# What the exercise asks
Beginning with the line below that contains "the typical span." and ending with the line that contains "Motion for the", retype every line exactly. Pictures are not copied.

──────

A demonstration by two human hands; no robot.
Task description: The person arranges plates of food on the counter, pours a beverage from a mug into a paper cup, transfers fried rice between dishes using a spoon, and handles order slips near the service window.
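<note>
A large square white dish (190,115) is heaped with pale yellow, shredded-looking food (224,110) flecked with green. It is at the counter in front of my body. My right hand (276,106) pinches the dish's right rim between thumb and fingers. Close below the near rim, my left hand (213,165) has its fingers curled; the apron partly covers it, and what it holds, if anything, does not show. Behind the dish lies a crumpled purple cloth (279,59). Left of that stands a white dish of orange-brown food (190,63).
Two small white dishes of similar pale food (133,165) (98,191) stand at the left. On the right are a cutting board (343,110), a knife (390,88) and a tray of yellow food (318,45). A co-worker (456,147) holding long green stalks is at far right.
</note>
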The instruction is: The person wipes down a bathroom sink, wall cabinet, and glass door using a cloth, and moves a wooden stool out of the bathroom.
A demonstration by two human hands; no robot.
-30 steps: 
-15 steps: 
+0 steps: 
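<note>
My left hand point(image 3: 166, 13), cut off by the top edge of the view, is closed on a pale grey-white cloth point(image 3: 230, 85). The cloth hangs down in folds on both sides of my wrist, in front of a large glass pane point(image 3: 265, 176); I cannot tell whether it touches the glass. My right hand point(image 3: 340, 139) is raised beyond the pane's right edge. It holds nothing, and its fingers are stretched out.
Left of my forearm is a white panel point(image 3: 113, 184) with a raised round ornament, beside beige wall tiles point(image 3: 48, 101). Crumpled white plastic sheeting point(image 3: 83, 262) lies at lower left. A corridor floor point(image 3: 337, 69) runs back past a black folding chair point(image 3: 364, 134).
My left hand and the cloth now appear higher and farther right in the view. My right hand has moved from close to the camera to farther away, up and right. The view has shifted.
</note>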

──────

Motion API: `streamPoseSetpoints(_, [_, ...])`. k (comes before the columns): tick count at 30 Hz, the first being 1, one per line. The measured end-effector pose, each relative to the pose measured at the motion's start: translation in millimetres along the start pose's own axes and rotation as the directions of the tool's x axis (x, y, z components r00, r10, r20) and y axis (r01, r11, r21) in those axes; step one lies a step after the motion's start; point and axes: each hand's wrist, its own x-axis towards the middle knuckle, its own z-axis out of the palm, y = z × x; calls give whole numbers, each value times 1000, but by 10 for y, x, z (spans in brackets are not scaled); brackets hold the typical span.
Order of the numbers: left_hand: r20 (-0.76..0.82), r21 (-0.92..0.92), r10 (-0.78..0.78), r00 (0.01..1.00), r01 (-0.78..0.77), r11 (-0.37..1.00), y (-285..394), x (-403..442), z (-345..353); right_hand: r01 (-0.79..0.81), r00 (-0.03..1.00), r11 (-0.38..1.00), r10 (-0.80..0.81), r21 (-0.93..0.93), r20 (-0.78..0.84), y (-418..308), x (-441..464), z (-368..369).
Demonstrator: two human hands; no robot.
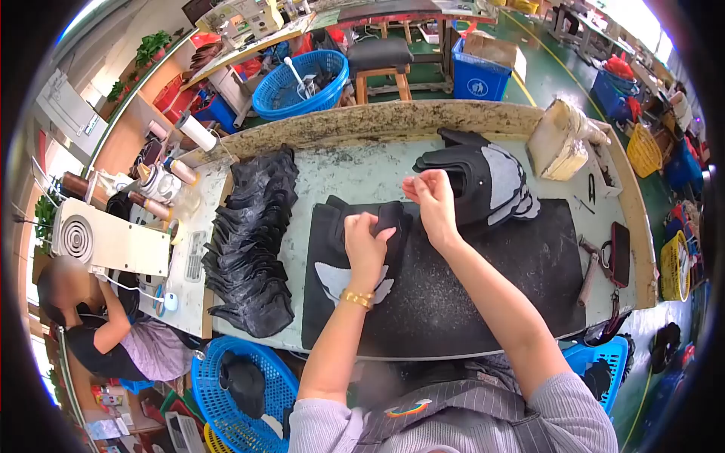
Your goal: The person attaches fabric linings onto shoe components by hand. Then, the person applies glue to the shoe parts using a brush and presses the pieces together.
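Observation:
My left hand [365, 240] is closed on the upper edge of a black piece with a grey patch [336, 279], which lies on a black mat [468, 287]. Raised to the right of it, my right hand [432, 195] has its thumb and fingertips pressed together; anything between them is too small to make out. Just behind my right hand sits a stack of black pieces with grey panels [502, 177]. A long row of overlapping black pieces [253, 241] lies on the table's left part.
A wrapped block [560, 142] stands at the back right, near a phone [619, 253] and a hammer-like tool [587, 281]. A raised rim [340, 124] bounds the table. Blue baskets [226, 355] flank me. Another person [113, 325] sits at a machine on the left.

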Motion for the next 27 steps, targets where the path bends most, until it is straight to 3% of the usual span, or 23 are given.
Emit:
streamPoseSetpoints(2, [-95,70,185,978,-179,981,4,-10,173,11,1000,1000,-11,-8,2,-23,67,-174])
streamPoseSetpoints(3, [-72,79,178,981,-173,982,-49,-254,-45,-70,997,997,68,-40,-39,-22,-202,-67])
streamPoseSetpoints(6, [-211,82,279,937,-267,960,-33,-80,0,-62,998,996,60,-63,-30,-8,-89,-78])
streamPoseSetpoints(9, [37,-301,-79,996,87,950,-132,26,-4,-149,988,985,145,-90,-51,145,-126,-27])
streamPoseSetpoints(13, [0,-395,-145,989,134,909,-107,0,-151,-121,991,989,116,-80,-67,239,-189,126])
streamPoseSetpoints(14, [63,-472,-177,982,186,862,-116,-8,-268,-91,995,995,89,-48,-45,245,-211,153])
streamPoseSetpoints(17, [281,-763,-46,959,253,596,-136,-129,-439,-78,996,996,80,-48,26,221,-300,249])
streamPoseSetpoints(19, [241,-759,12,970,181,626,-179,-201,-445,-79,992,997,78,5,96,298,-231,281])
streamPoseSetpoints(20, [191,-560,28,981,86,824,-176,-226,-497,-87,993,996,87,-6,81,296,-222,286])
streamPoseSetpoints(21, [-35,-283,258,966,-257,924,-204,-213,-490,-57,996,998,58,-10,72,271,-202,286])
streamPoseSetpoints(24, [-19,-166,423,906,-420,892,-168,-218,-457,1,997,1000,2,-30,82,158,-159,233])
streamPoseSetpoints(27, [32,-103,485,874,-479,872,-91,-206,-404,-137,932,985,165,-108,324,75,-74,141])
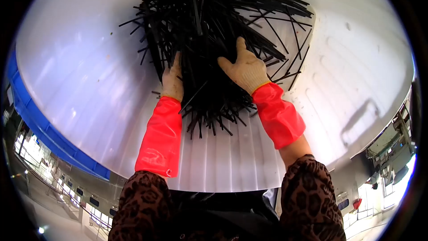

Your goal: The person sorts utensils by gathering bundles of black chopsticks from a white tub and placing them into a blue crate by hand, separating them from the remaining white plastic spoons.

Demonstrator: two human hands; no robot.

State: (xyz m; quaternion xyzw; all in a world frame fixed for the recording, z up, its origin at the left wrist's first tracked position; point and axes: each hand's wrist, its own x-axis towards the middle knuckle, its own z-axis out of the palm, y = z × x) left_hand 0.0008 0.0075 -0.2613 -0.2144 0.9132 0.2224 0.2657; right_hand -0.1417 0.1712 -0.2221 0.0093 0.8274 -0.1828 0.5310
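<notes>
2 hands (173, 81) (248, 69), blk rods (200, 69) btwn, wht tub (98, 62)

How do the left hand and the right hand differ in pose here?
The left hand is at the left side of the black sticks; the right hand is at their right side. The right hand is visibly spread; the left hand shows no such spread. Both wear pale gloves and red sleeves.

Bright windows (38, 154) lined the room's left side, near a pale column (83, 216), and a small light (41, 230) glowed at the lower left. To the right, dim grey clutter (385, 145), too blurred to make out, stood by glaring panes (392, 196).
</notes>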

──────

# Exercise solution
Motion API: `streamPoseSetpoints(_, [_, ...])`. k (comes before the columns): tick count at 30 Hz, the first being 1, one per line. The measured end-effector pose, each relative to the pose measured at the motion's start: translation in millimetres along the start pose's own axes and rotation as the directions of the tool's x axis (x, y, z components r00, r10, r20) and y axis (r01, r11, r21) in those axes; step one lies a step after the motion's start; point and axes: each hand's wrist, its own x-axis towards the middle knuckle, its own z-axis out of the palm, y = z × x; calls give whole numbers, each value times 1000, but by 10 for y, x, z (spans in brackets are not scaled); brackets hold the typical span.
Order of the numbers: left_hand: r20 (-0.76..0.82), r21 (-0.92..0.92), r10 (-0.78..0.78), r00 (0.01..1.00), r01 (-0.78..0.77), r11 (-0.37..1.00), y (-285..394), x (-403..442), z (-345..353); right_hand: r01 (-0.79..0.81), r00 (-0.03..1.00), r11 (-0.38..1.00), r10 (-0.80..0.81), r21 (-0.93..0.93), r20 (-0.78..0.84), y (-418..308), x (-441..464), z (-368..369).
Demonstrator: two human hands; no robot.
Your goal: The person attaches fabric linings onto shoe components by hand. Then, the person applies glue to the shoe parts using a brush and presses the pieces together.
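Observation:
My left hand [365, 240] is closed on the upper edge of a black piece with a grey patch [336, 279], which lies on a black mat [468, 287]. Raised to the right of it, my right hand [432, 195] has its thumb and fingertips pressed together; anything between them is too small to make out. Just behind my right hand sits a stack of black pieces with grey panels [502, 177]. A long row of overlapping black pieces [253, 241] lies on the table's left part.
A wrapped block [560, 142] stands at the back right, near a phone [619, 253] and a hammer-like tool [587, 281]. A raised rim [340, 124] bounds the table. Blue baskets [226, 355] flank me. Another person [113, 325] sits at a machine on the left.
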
Motion for the next 27 steps, targets where the path bends most, until it is straight to 3% of the usual span, or 23 are given.

This response is done.